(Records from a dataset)
________________

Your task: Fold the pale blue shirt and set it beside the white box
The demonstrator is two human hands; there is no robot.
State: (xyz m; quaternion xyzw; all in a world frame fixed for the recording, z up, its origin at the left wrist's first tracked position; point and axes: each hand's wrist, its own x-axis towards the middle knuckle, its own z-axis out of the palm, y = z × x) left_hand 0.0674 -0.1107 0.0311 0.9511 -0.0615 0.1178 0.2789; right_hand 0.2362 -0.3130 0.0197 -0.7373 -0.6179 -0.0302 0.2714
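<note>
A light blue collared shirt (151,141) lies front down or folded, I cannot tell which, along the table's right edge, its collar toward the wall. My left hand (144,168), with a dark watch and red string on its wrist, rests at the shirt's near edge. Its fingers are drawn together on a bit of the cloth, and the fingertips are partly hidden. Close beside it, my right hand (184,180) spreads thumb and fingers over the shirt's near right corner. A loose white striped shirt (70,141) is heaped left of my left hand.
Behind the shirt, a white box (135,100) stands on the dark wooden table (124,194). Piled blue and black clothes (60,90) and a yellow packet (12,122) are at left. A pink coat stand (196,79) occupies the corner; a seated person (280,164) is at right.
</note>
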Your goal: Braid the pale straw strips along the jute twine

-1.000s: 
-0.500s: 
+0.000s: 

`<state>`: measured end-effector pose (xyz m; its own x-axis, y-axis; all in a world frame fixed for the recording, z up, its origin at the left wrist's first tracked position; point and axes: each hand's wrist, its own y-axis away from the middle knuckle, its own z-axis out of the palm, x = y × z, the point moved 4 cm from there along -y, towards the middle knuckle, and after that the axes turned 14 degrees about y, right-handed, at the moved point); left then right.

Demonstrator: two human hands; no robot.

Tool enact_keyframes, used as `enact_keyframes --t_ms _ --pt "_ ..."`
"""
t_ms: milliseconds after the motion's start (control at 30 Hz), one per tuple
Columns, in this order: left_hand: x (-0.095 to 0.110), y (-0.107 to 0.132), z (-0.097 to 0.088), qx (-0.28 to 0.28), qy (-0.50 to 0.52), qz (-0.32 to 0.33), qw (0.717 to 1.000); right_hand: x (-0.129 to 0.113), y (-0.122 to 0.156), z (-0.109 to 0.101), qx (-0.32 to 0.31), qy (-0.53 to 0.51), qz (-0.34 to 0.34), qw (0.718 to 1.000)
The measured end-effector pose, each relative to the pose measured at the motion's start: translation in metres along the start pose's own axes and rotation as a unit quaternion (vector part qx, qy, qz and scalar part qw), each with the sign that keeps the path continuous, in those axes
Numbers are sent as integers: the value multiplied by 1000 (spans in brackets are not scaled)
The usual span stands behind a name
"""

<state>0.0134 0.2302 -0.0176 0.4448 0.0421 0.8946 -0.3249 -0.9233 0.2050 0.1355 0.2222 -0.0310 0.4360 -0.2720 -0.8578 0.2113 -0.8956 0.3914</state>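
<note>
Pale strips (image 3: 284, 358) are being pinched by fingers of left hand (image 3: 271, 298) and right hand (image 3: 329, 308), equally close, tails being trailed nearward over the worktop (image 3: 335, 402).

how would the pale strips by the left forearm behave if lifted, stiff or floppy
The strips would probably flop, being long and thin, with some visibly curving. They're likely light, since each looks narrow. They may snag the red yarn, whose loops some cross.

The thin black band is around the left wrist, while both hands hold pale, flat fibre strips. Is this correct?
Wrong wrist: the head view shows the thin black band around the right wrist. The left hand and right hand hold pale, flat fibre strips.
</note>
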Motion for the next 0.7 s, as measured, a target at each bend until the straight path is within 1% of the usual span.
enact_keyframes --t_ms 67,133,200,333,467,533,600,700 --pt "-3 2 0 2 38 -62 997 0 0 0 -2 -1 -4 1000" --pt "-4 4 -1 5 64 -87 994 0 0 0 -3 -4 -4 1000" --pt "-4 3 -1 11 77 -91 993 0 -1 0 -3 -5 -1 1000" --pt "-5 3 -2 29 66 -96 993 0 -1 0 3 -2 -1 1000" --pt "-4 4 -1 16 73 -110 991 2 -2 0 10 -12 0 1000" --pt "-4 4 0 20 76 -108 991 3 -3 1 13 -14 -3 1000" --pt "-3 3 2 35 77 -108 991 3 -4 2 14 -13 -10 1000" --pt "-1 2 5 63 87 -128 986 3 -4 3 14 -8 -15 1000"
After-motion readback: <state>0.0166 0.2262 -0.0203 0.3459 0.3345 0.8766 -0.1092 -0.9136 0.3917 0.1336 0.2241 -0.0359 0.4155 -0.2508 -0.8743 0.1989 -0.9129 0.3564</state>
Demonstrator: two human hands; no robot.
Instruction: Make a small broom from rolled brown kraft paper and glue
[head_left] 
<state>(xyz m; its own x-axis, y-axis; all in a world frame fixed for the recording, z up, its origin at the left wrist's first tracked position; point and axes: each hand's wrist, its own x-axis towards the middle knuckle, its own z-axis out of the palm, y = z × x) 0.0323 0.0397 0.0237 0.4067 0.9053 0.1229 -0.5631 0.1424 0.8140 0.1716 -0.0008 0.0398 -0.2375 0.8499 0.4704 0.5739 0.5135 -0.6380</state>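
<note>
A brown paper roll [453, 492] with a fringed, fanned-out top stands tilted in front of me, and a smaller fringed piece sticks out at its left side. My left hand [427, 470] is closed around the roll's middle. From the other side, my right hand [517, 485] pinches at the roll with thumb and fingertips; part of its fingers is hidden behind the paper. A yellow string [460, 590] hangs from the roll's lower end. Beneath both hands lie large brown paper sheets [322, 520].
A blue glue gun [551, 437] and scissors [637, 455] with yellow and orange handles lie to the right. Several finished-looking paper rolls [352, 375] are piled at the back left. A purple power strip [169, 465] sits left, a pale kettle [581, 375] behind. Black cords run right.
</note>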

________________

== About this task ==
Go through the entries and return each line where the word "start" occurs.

== Task response ==
t_ms: milliseconds after the motion's start (control at 30 Hz), one per tuple
The measured end-effector pose, each relative to the pose measured at the motion's start: translation in metres along the start pose's own axes and rotation as a unit quaternion (vector part qx, qy, qz and scalar part qw), each with the sign that keeps the path continuous, in those axes

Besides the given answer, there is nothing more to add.